• [Collected data]
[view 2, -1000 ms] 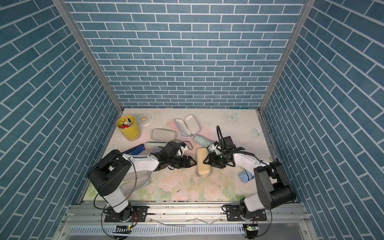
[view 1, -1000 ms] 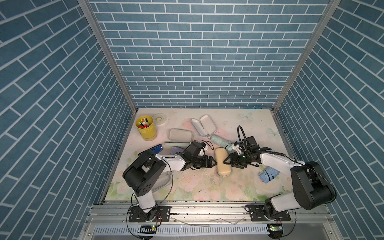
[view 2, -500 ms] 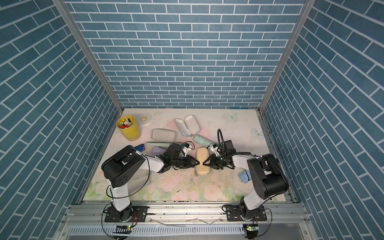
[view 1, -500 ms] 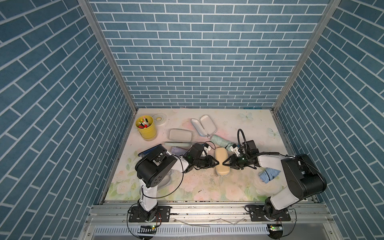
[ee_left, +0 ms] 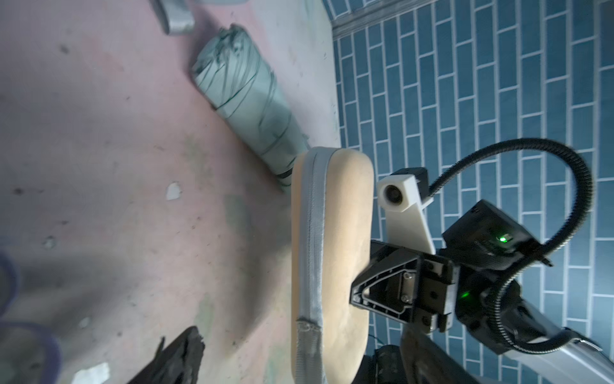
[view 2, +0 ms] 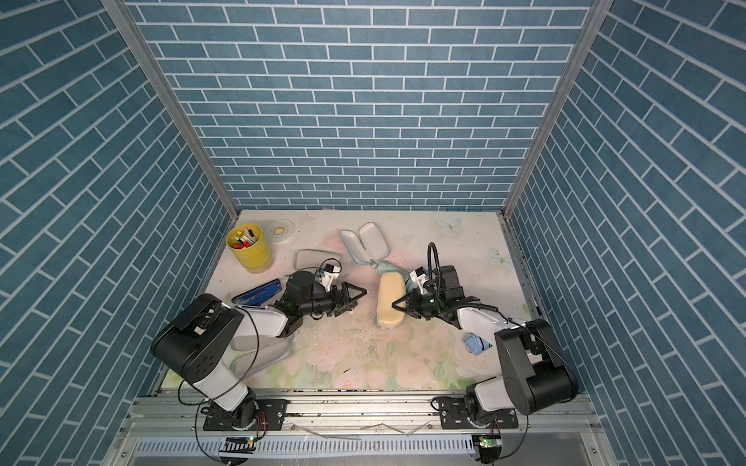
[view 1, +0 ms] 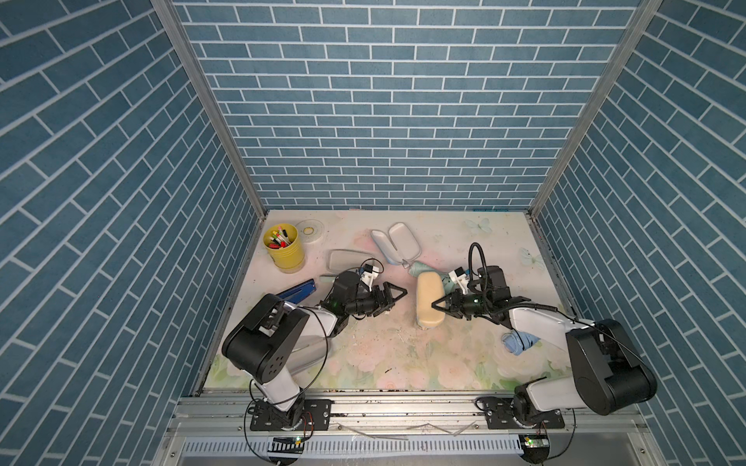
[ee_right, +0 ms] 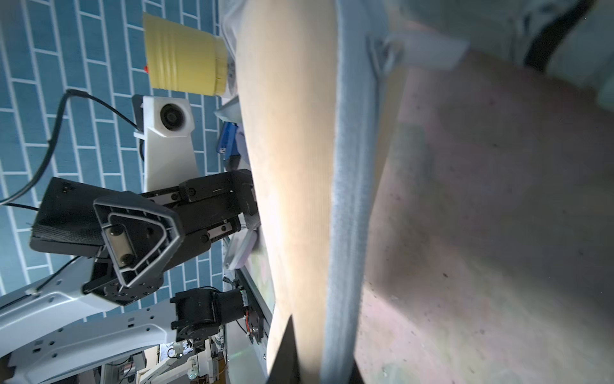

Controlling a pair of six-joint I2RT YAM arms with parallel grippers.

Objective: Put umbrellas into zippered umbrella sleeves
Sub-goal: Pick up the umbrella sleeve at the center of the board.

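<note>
The closed beige sleeve (view 1: 428,290) (view 2: 390,294) lies mid-table, its grey zip band (ee_left: 310,239) (ee_right: 349,199) running along its length. My right gripper (view 1: 436,306) (view 2: 396,305) (ee_right: 320,359) is shut on the sleeve's near zip edge. My left gripper (view 1: 397,296) (view 2: 357,293) (ee_left: 302,335) stands open, a short gap left of the sleeve, holding nothing. A mint umbrella (view 1: 420,267) (ee_left: 246,99) lies just behind the sleeve. A light blue umbrella (view 1: 520,341) (view 2: 476,345) lies by my right arm. An open sleeve (view 1: 397,244) and a grey sleeve (view 1: 343,260) lie farther back.
A yellow cup of pens (view 1: 282,250) and a tape roll (view 1: 311,232) stand at the back left. A dark blue stapler (view 1: 300,290) lies beside my left arm. Another pale sleeve (view 2: 262,347) lies under that arm. Walls close three sides.
My left gripper closed at the beige sleeve, then opened and drew back left. My right gripper closed on the sleeve's edge. The sleeve shifted slightly toward the back.
</note>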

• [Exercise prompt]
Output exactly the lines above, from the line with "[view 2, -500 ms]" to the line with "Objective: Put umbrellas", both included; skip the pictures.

• [Answer for the task]
[view 2, -500 ms] 
[view 1, -500 ms] 
[ee_left, +0 ms] 
[view 2, +0 ms] 
[view 1, +0 ms] 
[ee_right, +0 ms] 

Controlling a pair of six-joint I2RT YAM arms with parallel grippers.

Objective: Put umbrellas into zippered umbrella sleeves

The exercise is done, and no more output is needed.